**Exercise prompt**:
Reproduce the section of the listing that begins at the line containing "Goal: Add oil" and finishes at the line containing "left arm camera". Include both end lines and nothing beyond them.

..........

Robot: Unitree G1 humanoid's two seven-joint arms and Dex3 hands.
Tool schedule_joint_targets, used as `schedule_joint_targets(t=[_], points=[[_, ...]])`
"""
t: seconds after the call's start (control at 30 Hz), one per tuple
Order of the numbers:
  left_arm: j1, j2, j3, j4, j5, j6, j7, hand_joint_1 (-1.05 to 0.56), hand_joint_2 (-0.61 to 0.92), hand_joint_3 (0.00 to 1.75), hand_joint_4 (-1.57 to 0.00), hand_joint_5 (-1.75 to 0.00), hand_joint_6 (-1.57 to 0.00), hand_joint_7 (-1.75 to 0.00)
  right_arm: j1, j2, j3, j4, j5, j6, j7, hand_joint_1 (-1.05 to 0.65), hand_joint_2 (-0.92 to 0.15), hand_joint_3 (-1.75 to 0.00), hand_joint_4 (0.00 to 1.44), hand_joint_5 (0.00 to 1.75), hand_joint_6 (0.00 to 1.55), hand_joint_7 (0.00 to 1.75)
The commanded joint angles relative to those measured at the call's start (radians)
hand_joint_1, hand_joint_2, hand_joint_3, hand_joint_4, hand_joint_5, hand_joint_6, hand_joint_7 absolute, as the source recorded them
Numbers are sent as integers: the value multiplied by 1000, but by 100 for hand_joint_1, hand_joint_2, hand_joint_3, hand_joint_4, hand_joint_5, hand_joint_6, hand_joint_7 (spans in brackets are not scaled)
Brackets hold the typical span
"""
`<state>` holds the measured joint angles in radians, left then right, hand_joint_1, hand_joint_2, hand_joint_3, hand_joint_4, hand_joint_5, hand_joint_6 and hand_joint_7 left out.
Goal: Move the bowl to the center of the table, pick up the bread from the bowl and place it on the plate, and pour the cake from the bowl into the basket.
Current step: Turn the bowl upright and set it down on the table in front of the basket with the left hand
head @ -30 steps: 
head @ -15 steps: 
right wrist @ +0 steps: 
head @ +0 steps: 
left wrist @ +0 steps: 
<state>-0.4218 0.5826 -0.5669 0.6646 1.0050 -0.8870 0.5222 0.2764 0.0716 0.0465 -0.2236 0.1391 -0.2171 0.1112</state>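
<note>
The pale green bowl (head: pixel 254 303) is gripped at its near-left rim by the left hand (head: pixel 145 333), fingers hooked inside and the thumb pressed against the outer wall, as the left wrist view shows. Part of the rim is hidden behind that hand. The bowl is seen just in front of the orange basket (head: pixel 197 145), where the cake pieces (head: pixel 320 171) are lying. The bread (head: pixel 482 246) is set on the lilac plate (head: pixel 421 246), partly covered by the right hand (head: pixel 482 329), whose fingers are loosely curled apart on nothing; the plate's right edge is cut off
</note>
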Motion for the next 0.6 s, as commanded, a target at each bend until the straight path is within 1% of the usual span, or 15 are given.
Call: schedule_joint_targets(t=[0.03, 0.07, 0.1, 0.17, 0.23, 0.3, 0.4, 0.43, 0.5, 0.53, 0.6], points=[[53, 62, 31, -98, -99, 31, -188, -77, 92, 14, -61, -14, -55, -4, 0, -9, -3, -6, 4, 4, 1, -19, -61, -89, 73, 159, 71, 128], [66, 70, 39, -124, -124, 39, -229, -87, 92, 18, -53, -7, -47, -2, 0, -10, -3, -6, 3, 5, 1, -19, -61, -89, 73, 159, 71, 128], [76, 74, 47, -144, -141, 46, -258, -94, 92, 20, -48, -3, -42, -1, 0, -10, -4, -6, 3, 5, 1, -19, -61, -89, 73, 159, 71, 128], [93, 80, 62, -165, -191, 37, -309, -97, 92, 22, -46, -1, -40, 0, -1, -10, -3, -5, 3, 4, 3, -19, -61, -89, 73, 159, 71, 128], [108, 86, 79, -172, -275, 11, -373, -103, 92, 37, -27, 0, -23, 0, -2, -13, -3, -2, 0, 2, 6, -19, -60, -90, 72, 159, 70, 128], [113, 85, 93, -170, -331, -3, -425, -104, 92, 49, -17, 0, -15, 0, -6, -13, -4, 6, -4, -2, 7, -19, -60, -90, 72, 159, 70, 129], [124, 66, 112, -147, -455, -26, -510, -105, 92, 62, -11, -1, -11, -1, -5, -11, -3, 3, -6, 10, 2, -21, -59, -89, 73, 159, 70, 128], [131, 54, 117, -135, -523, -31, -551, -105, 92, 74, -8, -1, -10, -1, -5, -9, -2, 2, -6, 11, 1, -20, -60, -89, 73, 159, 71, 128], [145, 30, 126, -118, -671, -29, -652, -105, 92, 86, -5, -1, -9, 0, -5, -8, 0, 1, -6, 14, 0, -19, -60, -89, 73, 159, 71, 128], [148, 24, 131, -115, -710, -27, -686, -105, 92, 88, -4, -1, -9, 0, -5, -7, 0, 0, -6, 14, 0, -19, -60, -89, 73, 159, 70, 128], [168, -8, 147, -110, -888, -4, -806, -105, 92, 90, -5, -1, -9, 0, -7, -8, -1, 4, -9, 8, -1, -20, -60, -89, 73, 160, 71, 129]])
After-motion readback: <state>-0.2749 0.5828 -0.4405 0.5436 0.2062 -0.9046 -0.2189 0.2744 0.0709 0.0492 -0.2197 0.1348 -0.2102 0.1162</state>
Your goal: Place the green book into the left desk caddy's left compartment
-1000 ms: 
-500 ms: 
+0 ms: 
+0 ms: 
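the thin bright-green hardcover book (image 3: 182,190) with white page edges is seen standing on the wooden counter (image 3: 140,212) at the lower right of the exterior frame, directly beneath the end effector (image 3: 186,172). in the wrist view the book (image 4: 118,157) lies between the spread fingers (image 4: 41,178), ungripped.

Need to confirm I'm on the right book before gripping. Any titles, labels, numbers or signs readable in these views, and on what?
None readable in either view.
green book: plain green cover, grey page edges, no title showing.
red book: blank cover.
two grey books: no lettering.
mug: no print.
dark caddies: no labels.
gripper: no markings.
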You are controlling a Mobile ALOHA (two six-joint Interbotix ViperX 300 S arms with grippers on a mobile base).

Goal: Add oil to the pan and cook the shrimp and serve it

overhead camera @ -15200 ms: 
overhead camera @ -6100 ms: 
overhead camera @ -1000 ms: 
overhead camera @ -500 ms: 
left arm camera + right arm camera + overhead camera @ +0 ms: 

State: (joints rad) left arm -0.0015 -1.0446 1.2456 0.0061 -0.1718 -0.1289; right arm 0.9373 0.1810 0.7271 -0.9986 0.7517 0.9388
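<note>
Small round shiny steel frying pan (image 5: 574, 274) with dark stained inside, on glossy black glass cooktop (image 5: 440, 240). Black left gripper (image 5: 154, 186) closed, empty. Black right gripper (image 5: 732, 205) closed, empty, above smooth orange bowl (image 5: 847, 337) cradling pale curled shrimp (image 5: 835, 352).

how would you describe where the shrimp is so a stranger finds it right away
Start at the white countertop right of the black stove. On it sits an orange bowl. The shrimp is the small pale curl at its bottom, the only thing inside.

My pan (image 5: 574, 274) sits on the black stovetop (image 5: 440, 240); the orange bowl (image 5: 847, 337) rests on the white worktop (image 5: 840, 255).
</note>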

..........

**Reply to the task**:
Goal: Add oil to the pan and cook the shrimp and serve it

overhead camera @ -15200 ms: 
overhead camera @ -6100 ms: 
overhead camera @ -1000 ms: 
overhead camera @ -500 ms: 
left arm camera + right arm camera + overhead camera @ +0 ms: 

No further work remains on this exercise.